Only the lines from the one containing "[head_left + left" through the end of the listing below belong in your answer; retype them exactly.

*** Block opens ***

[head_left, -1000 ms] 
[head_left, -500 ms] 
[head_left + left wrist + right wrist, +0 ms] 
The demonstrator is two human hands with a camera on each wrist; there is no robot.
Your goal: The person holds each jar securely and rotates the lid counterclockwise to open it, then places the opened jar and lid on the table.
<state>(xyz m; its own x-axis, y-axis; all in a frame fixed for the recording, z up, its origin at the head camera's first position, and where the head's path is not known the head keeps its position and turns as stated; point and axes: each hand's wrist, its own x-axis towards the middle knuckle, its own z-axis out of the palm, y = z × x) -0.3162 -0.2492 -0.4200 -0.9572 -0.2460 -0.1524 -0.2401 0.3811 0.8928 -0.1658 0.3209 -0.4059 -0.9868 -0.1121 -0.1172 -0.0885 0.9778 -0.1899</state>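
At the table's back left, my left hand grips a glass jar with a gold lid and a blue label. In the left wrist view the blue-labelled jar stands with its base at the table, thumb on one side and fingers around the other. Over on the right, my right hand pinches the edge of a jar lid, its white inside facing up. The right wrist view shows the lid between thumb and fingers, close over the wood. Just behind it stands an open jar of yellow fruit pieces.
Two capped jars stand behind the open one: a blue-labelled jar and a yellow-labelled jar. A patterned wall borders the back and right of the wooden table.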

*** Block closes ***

§ Reply to the task:
[head_left + left wrist + right wrist, +0 ms] 
The demonstrator is two human hands with a camera on each wrist; there is no robot.
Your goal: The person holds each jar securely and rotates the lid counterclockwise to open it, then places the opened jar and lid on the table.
<state>(xyz m; its own x-axis, y-axis; all in a frame fixed for the recording, z up, its origin at the head camera's first position, and where the head's path is not known the head keeps its position and turns as stated; point and axes: each hand's wrist, its own x-axis towards the middle knuckle, its own z-axis out of the palm, y = z × x) -0.3162 -0.2492 -0.4200 -0.9572 -0.2460 -0.1524 -0.2401 0.3811 0.8928 -0.1658 0.3209 -0.4059 -0.9868 -0.1121 -0.1172 -0.0885 0.9778 -0.1899</state>
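At the table's back left, my left hand grips a glass jar with a gold lid and a blue label. In the left wrist view the blue-labelled jar stands with its base at the table, thumb on one side and fingers around the other. Over on the right, my right hand pinches the edge of a jar lid, its white inside facing up. The right wrist view shows the lid between thumb and fingers, close over the wood. Just behind it stands an open jar of yellow fruit pieces.
Two capped jars stand behind the open one: a blue-labelled jar and a yellow-labelled jar. A patterned wall borders the back and right of the wooden table.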

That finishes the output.